I had open heart surgery last month so I am forced to take a different approach this season. Rather than being 15 ft up in a tree with my compound right now I'm sitting in a ground blind with a cross bow in my lap.
I'm not complaining by any means it feels good to be in the woods.


----------



## Wolfgang (Jan 16, 2009)

I know. It's rainy, but man I'm happy Neto be in the woods. Saw 2 does in front of my tree on the walk in. First time bow hunting on state land in Midland county. Only vehicle this morning, so that's a good sign


----------



## huntr4life (Nov 30, 2005)

3 does and 3 fawns just came by, all within 10 yards....good feeling to have the first deer of the year pass by!


----------



## Flight of the arrow (Feb 11, 2008)

View attachment 228164

Steaks anyone, darn thing won't leave us alone, LOL !
Flight


----------



## monczunski (Feb 28, 2006)

Just had a bachelor group of three youngins slide through the bean field


----------



## huntmichigan (Nov 18, 2005)

Flight of the arrow said:


> View attachment 228164
> 
> Steaks anyone, darn thing won't leave us alone, LOL !
> Flight


Looks like a shooter to me


----------



## NorthWoodsHunter (Feb 21, 2011)

View attachment 228165


Late walking in but glad I was. Locked up with 2 shooters in the field I had to cross. Tried close distance but they didn't stick around.


----------



## newtbrew (Mar 9, 2014)

Good luck everyone


----------



## Vicious Fishous (Sep 12, 2006)

On a ground blind in Ingham. My thermo cell is about dead. When it goes, I do to. I can see a wall of skeeters trying to get in the blind. Got busted on the way in, only seen skeeters and birds. At least I haven't heard any gunshots yet... But it does feel great waking up at the butt crack of dawn for something other than work. Good luck


----------



## drenthp (Jun 5, 2014)

Sitting in Isabella county. Real light misty rain most of the morning. Haven't seen any deer movement yet. Saw 2 grouse and 1 woodcock so far. Enjoying my saturday!


----------



## Phoolish (Aug 17, 2011)

Heard some grunting, I would like to know what did it. Also made a early season mistake. Forgot to pee before heading out.

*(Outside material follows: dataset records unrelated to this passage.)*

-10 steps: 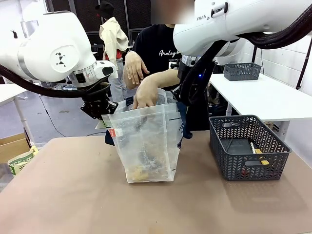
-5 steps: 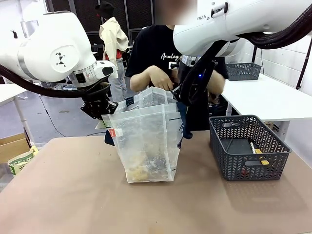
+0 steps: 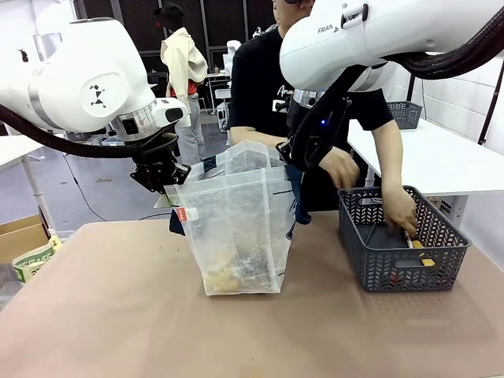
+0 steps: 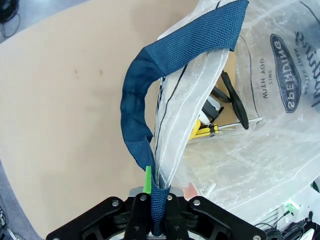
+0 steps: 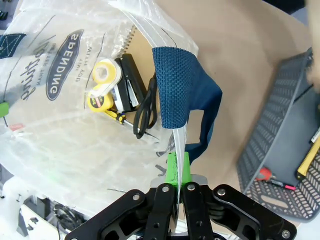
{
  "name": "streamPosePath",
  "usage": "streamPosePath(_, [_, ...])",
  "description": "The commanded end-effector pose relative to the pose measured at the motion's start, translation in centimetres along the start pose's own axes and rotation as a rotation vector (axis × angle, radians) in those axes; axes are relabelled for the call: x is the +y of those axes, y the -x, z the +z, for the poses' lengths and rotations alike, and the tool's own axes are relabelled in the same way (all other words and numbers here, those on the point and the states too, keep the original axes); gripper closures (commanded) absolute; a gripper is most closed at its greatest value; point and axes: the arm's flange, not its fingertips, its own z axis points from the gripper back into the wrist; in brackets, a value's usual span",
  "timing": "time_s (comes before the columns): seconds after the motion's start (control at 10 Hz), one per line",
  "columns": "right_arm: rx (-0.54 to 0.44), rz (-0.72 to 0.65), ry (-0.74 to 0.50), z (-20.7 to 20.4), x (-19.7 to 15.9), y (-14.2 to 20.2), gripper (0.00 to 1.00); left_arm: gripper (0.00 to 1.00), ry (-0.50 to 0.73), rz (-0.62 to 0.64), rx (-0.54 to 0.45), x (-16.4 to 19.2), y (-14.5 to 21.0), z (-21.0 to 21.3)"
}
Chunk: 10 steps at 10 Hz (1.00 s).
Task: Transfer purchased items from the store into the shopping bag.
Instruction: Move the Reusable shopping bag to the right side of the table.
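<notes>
Found the shopping bag (image 3: pixel 236 236) standing upright on the worktop (image 3: pixel 102 315), with its mouth spread open. Saw left jaws clenched on the navy strap (image 4: pixel 137 115) at the bag's left rim, and right jaws pinched tight on the clear plastic edge at the bag's right rim, just under the other strap (image 5: pixel 177 85). Made out purchased items (image 3: pixel 226 277) lying at the bag's bottom: yellow tape rolls (image 5: pixel 102 85), a black stapler-like piece (image 5: pixel 129 86), dark-handled scissors (image 5: pixel 145 117). Noted a dark lattice basket (image 3: pixel 378 264) right of the bag, apart from it, with a person's hand (image 3: pixel 400 211) reaching inside among a few more goods (image 3: pixel 417 253).
</notes>
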Motion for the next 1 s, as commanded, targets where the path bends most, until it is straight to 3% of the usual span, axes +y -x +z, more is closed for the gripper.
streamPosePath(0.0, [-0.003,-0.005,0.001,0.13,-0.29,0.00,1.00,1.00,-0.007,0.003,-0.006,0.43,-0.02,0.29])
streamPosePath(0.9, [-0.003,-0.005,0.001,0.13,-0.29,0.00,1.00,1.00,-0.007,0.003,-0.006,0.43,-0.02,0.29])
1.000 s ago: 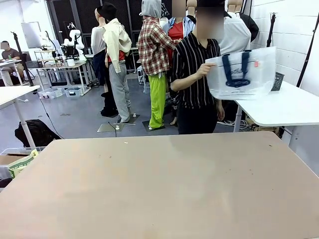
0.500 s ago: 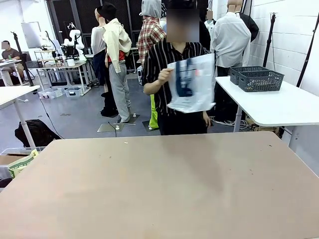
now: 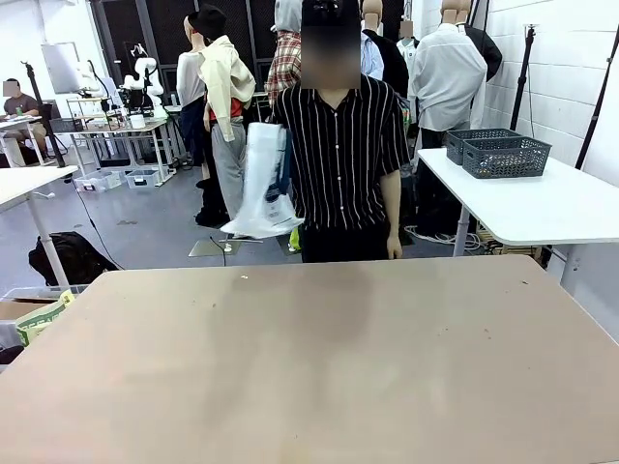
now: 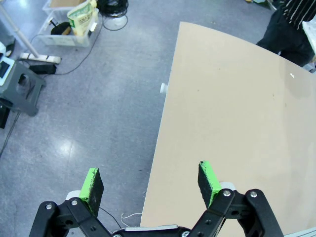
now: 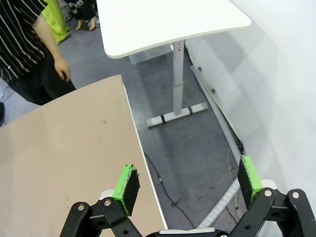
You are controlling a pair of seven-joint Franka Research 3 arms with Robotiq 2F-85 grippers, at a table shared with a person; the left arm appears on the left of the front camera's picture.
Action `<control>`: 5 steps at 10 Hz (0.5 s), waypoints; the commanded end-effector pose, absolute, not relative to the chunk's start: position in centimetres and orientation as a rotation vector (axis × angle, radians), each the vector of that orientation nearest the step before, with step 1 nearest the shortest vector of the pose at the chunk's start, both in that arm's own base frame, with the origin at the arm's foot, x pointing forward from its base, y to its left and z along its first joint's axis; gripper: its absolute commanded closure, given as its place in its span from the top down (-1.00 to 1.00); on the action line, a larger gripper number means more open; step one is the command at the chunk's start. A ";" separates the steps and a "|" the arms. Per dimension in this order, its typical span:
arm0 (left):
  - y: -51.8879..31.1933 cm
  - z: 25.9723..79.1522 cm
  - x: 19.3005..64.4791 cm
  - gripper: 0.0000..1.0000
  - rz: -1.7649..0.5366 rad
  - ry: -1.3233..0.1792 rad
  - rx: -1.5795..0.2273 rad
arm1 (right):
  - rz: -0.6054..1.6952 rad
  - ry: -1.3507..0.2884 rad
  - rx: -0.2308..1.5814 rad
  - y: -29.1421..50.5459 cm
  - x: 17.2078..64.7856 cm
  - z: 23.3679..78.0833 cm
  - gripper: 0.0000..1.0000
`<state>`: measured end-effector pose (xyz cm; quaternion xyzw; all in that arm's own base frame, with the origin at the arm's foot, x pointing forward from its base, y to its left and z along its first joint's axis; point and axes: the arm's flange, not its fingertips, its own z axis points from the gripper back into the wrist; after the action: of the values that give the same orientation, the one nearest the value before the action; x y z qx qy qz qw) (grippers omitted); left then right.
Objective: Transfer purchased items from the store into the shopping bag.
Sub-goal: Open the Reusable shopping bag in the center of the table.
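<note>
Shopping bag [image 3: 263,184] is smeared with motion blur: a translucent white shape with a dark streak where the handles would be. Print is unreadable and I can't tell whether anything is inside. It is up in the air at the person's [image 3: 340,145] side, toward the robot's left, beyond the far edge of the tabletop [image 3: 309,367] and not touching it. The hand holding it is hidden behind the bag. The person's other hand [image 3: 394,249] hangs loose by the hip, and the legs are cut off by the tabletop edge. One bag, one person at this tabletop. On the white side table [image 3: 551,208] to the robot's right sit two dark grey lattice baskets [image 3: 508,153], one partly behind the other, contents not visible from here. Left pincer [image 4: 149,180]: released, jaws spread wide, two green pads, nothing between them. It hangs over the tabletop's side edge, one pad above the grey floor and one above the board. The person shows there as dark trousers cropped at the top corner. Right pincer [image 5: 187,180]: also released and wide, two green pads, empty, straddling the opposite edge of the tabletop with floor and a cable below. Two pincers counted, neither touching anything.
</note>
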<state>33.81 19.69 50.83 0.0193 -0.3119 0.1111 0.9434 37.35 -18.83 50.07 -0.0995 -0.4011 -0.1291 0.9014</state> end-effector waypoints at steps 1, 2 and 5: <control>19.8 50.8 33.7 1.00 0.217 -0.632 0.051 | -0.259 -0.821 -0.216 -18.7 37.4 50.0 1.00; 19.8 50.8 33.7 1.00 0.217 -0.632 0.051 | -0.259 -0.821 -0.216 -18.7 37.4 50.0 1.00; 19.8 50.8 33.7 1.00 0.217 -0.632 0.051 | -0.259 -0.821 -0.216 -18.7 37.4 50.0 1.00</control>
<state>33.81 19.69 50.83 0.0193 -0.3119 0.1111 0.9434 37.35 -18.83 50.07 -0.0995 -0.4011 -0.1291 0.9014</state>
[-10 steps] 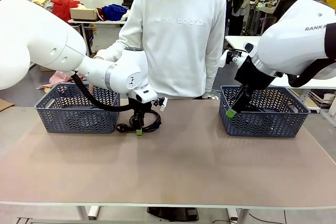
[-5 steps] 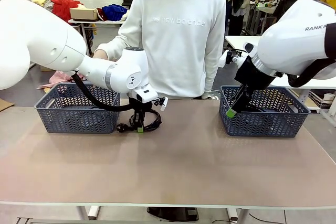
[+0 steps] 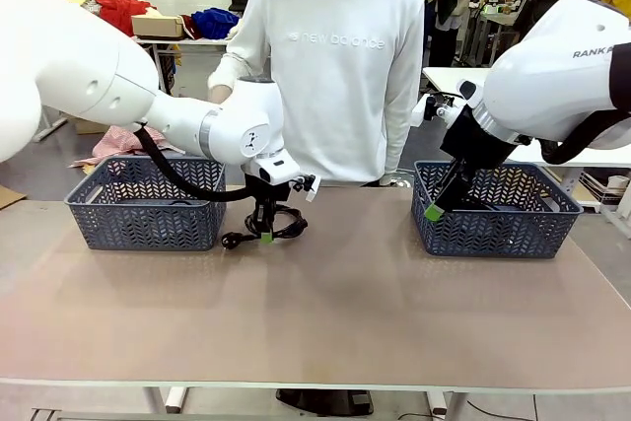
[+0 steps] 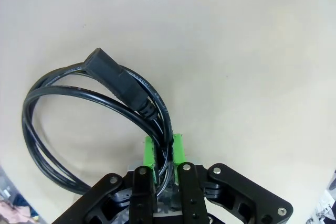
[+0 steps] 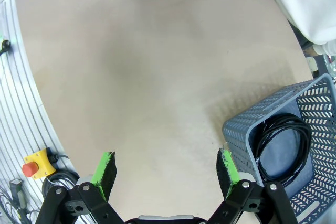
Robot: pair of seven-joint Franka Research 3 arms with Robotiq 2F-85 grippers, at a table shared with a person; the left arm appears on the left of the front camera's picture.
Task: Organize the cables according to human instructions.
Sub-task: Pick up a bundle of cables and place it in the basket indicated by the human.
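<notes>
The left end effector has just pressed its green pads together on a cable. A second ago the pads were still apart around the cord. Now they pinch a few strands of the loop, with no gap left. The arm has also come up a little, and the cable has come up with it. In the front view most of the loop now hangs just off the counter, near the far edge, in front of the person. The plug end droops lowest and looks to be touching the counter or almost touching it. In the left wrist view the loop hangs out from the pads, with a black plug on top of it.

So the pick-up looks done. I think the next job is to carry this cable to a basket. One basket sits by the far left corner. The other basket sits by the far right corner. I cannot tell from here which one the person wants.

The right end effector has not moved. Its pads are spread wide with nothing between them. It hangs by the near left corner of the right basket. Inside that basket lies another coiled cable.
</notes>
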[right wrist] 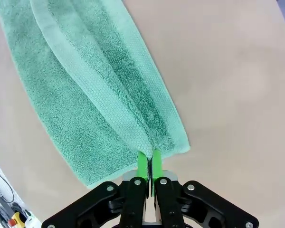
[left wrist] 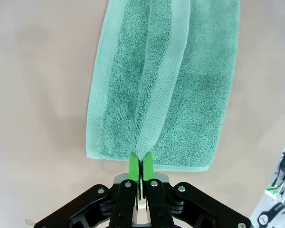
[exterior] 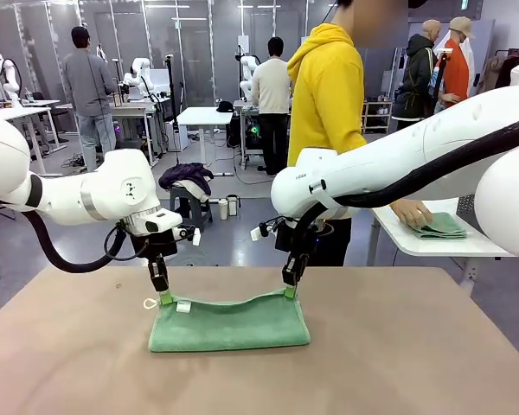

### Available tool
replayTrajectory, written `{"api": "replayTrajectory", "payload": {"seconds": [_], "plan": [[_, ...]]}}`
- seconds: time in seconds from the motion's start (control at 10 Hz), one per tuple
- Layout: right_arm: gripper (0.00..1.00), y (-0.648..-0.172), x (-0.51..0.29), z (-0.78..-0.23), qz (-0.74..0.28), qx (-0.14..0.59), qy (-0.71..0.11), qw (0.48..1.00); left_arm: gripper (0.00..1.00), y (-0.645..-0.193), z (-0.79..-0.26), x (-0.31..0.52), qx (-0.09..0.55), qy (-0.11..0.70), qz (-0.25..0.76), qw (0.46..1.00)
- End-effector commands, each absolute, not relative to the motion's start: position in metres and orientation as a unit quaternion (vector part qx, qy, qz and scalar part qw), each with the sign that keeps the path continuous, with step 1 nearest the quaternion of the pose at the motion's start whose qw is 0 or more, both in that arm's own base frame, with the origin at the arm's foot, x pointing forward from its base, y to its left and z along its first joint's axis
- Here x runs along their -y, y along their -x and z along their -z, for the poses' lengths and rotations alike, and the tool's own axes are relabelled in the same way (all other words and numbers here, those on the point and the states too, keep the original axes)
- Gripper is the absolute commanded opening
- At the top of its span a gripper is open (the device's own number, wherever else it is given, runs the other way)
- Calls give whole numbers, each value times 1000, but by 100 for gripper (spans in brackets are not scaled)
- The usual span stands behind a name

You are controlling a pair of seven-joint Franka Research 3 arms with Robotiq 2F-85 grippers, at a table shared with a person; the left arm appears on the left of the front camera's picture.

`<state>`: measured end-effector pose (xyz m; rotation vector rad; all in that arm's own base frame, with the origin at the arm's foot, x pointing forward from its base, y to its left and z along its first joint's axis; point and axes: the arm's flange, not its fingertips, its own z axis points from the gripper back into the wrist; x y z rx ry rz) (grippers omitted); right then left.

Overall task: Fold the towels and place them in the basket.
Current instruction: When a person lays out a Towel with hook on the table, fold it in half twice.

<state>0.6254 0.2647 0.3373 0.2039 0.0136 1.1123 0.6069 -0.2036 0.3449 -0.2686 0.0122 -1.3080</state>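
A mint green towel [exterior: 229, 324] lies on the brown table [exterior: 415, 363], its far edge lifted at both corners and sagging between them. My left gripper [exterior: 165, 298] is shut on the left corner, beside a small white loop and label. My right gripper [exterior: 289, 292] is shut on the right corner. In the left wrist view the towel [left wrist: 166, 85] runs away from the pinching green pads [left wrist: 133, 166]. The right wrist view shows the towel [right wrist: 95, 90] clamped between green pads [right wrist: 142, 164]. The basket is out of view.
A person in a yellow hoodie [exterior: 329, 95] stands at the far side, a hand resting on another folded green towel [exterior: 439, 226] on a white side table [exterior: 432, 246] at the right. The brown table is bare around the towel.
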Motion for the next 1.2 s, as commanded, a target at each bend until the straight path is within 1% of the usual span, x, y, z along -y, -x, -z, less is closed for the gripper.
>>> {"api": "replayTrajectory", "payload": {"seconds": [0.0,0.1,0.3,0.4,0.5,0.6,0.7,0.8,1.0,1.1], "plan": [[4,-631,-263,-334,-528,0,-108,843,4,-615,-344,205,-3,147,590,794],[4,-633,-262,-332,-527,6,-110,842,4,-618,-342,204,2,148,588,795],[16,-640,-261,-327,-520,8,-111,847,4,-626,-336,204,6,149,581,800],[28,-641,-261,-327,-522,15,-114,845,9,-627,-335,205,4,148,578,802],[46,-640,-260,-328,-527,21,-113,842,40,-625,-337,205,10,148,580,801],[64,-639,-259,-329,-534,22,-110,838,61,-623,-341,204,18,143,587,796],[82,-637,-259,-331,-542,23,-106,833,91,-619,-345,202,17,135,601,788],[99,-634,-261,-334,-547,24,-101,831,100,-615,-349,201,16,127,609,783],[100,-628,-261,-343,-552,30,-91,828,100,-607,-357,198,22,114,621,775],[100,-625,-261,-346,-556,29,-86,826,90,-603,-358,198,19,107,629,769]]}}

Seeing how long I can hold it before I pee out the stand


----------



## NorthWoodsHunter (Feb 21, 2011)

Forgot rule #1. Take a dump before heading out. If you need me I'll be in the "sharted" thread.


----------



## d_rek (Nov 6, 2013)

FINALLY 

Saw some chickadees 

Crows been making an unholy racket for half hour now


Sent from my iPhone using Tapatalk


----------



## bear5 (May 17, 2009)

Up and ready in Jackson.


----------



## DoeMaster (Aug 24, 2012)

Checking in from Saginaw county. Late start bcuz I had my alarm set on weekday only. Frick! Saw 2 sparkies and a shooter on my way in. They slipped into the corn and didn't bust me. Had a big doe walk by at 25 yards 3 minutes after sitting down. Good start!


----------



## goosebandit2 (Jan 7, 2013)

Phoolish said:


> Heard some grunting, I would like to know what did it. Also made a early season mistake. Forgot to pee before heading out. Seeing how long I can hold it before I pee out the stand


Same here I just let it fly about 5 minutes ago.


----------



## Mightymouse (Sep 19, 2007)

Was trying to get in right at daylight this morning. Spotted a bunch in he neighbors field. Eventually they spotted me and took off. First time in this set in a while (hence getting in at daylight to check/reset the stand) and it's gotten super thick in here.


----------



## Phoolish (Aug 17, 2011)

goosebandit2 said:


> Same here I just let it fly about 5 minutes ago.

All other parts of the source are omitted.